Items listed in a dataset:
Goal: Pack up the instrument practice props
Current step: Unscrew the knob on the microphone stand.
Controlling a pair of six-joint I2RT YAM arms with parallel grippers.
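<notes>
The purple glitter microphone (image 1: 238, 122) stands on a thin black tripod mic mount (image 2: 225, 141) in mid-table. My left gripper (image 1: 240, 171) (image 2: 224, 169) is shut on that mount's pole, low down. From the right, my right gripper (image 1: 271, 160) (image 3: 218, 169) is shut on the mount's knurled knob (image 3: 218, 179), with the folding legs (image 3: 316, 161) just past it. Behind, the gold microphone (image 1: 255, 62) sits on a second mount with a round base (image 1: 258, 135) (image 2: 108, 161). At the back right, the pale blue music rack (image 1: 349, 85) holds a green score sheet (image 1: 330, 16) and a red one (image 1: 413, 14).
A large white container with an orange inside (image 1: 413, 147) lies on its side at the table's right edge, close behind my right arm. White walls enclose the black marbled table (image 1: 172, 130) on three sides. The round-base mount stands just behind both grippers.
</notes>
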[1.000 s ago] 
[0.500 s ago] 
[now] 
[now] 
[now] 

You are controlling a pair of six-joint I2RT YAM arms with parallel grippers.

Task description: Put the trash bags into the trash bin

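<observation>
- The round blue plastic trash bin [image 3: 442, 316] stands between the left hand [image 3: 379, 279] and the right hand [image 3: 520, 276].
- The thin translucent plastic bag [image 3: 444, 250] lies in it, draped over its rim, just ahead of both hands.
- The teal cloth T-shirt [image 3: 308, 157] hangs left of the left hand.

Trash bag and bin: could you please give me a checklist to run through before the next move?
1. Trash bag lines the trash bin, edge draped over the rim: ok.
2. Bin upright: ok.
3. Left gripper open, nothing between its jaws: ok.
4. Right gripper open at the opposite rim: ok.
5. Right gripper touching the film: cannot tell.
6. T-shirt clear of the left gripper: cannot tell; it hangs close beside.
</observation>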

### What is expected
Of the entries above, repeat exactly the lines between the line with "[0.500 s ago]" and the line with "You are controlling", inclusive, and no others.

### Result for this task
[0.500 s ago] 
[now] 
[now] 
[now] 

You are controlling a pair of six-joint I2RT YAM arms with parallel grippers.

This concludes the output.